Given the rigidity of the regime, there's no wonder that the pupils seize every opportunity to let off steam. But it's interesting to notice that Gérard de Bédarieux is left in inglorious isolation in the playground, while Gilbert Pruchon looks on in dismay as his classmates taunt his dinner lady mother (Madame Emile) with cries of `Mrs Beans'. Yet such allusions to the cruelty of children only serve to reinforce the authenticity of a snapshot of school life that has often been overlooked by critics dwelling on its more fanciful set-pieces: the dormitory pillow fight and the commemoration day uprising.

Sublimely photographed by Boris Kaufman, the blizzard of feathers makes atmospheric use of slow-motion to prolong a moment of innocent exuberance that is made all the more disconcertingly magical by Maurice Jaubert's score, which was re-scored and recorded in reverse and then re-recorded backwards to restore the original composition, but enhance it with a dreamlike quality that contrasts with the mock regimentation of the boys as they parade up and down the room.
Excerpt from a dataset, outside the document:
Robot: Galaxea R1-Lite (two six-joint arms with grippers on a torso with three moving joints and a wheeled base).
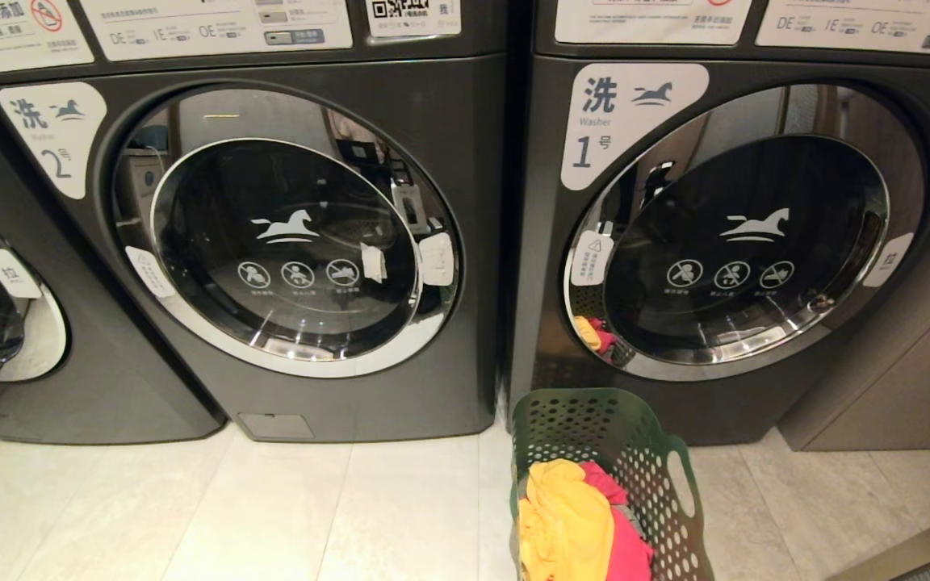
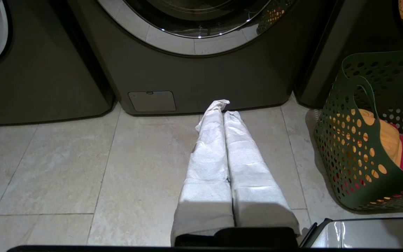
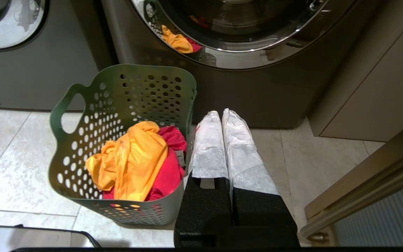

And this mood of rebelliousness continues into the special assembly in the hall, in which the four ringleaders exploit the presence of dignitaries (who are hilariously supplemented by dummies dressed to the nines) to hurl objects at them before causing a fire and scampering across the rooftops to ascend into the sky.

It is easy to see why this was such a treasured film for the members of the nouvelle vague and why it has since remained something of a punk favourite. Defying the tyranny of narrative logic, it almost seems to rely on chance for scenes to hold together and for the inexperienced juvenile cast to do the right thing at the right time (or not). This edginess keeps nostalgia at bay and ensures that no hint of sentimentality can creep into the depiction of the repressed pupils. And this distinctive blend of poetry and realism would recur in L'Atalante, which gloriously reminds viewers jaded by 3-D and CGI of film's unique ability to tell stories in simple images from life that delight the eye, challenge the mind and stir the soul.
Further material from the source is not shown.